The organization's building at No. 144 Madison Avenue had been purchased in 1892 by eighty members of the Aryan Theosophical Society to serve as a headquarters for the American Section, the Aryan T. S., editorial office of The Path, and the Aryan Theosophical Press. The offices were described in great detail in New York newspapers.

The building containts any curiosities. The walls of one room are covered with Hindoo and Japanese sacred pictures and symbols, and one frame encloses a leaf from the sacred Bo tree, under which, 2,500 years ago, Buddha attained enlightenment.
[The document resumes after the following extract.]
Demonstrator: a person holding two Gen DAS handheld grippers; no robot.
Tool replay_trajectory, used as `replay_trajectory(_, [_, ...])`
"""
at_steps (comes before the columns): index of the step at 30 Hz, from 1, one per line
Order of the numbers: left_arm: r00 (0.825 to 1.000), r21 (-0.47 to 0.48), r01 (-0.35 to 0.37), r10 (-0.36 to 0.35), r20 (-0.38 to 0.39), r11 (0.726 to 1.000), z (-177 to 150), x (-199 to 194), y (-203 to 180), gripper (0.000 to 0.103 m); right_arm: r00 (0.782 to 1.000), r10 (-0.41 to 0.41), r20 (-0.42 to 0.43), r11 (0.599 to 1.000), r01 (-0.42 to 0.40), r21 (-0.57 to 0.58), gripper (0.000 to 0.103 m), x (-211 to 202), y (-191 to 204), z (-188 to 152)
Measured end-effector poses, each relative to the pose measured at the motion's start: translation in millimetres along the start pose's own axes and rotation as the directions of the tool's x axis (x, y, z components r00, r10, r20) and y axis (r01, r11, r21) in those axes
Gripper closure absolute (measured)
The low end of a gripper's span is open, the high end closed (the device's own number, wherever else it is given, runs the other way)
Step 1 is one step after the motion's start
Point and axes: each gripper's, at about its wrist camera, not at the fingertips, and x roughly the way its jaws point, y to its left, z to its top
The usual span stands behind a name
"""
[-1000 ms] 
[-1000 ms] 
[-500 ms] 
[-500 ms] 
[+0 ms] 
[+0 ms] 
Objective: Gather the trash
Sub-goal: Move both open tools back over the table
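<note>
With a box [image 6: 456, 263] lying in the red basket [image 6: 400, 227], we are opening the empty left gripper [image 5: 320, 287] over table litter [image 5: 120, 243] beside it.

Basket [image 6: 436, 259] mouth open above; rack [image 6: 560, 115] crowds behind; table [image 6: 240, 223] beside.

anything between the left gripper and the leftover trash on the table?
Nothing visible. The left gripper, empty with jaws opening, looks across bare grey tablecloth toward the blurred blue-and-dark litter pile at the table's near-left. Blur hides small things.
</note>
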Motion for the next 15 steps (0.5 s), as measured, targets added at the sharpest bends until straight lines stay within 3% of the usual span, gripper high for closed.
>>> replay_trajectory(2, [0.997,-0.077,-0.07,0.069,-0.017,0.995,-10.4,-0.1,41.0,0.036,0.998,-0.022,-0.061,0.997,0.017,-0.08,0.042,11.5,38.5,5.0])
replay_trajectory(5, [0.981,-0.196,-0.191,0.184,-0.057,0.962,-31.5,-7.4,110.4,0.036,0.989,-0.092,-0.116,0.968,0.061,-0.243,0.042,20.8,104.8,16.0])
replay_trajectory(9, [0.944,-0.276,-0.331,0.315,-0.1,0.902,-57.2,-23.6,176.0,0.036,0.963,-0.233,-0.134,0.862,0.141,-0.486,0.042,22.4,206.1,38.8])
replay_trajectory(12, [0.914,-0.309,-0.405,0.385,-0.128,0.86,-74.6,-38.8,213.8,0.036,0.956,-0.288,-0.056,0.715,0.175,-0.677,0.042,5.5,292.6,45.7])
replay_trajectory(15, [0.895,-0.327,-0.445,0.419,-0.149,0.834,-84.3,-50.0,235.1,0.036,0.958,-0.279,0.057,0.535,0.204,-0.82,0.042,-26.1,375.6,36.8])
In a glass case is a complete set of Brahmin tools of worship, numbering twenty-three pieces, believed to be the only set in America. The sarcophagus containing one-third of Mme. Blavatsky's ashes is in the same room. In the library is a valuable collection of esoteric works and manuscripts, including abut twenty manuscript volumes from the pen of the late General Abner Doubleday, who was once president of the Theosophical Society in New York.

It is expected that a bronze bust of W. Q. Judge, on which work is now being rushed, will be completed.[1]

1896 convention

The first annual convention of the organization was held in New York on April 26, 1896. The death of Mr. Judge on March 21 left no clear successor for the Presidency, and speculation rested on Dr. J. D. Buck, Dr. Jerome A. Anderson, August Neresheimer, and Claude Falls Wright as potential candidates. The convention proceedings drew much attention from New York newspapers. International figures attending the event included Alice Cleather, Dinshah Ghadiali, Franz Hartmann, Katherine Hillard, Ernest Temple Hargrove, Charles Johnston, Sir William Crookes, Camille Flammarion, Frederick J. Dick, and others. Theosophists came from almost every American state and Canadian province. Following the main session held at Madison Square Garden, a reception was scheduled at the headquarters building, No. 144 Madison Avenue.[2]


  1. "Led By an 'Adept'." New York Herald (April 19, 1896), 6.
  2. "Led By an 'Adept'." New York Herald (April 19, 1896), 6.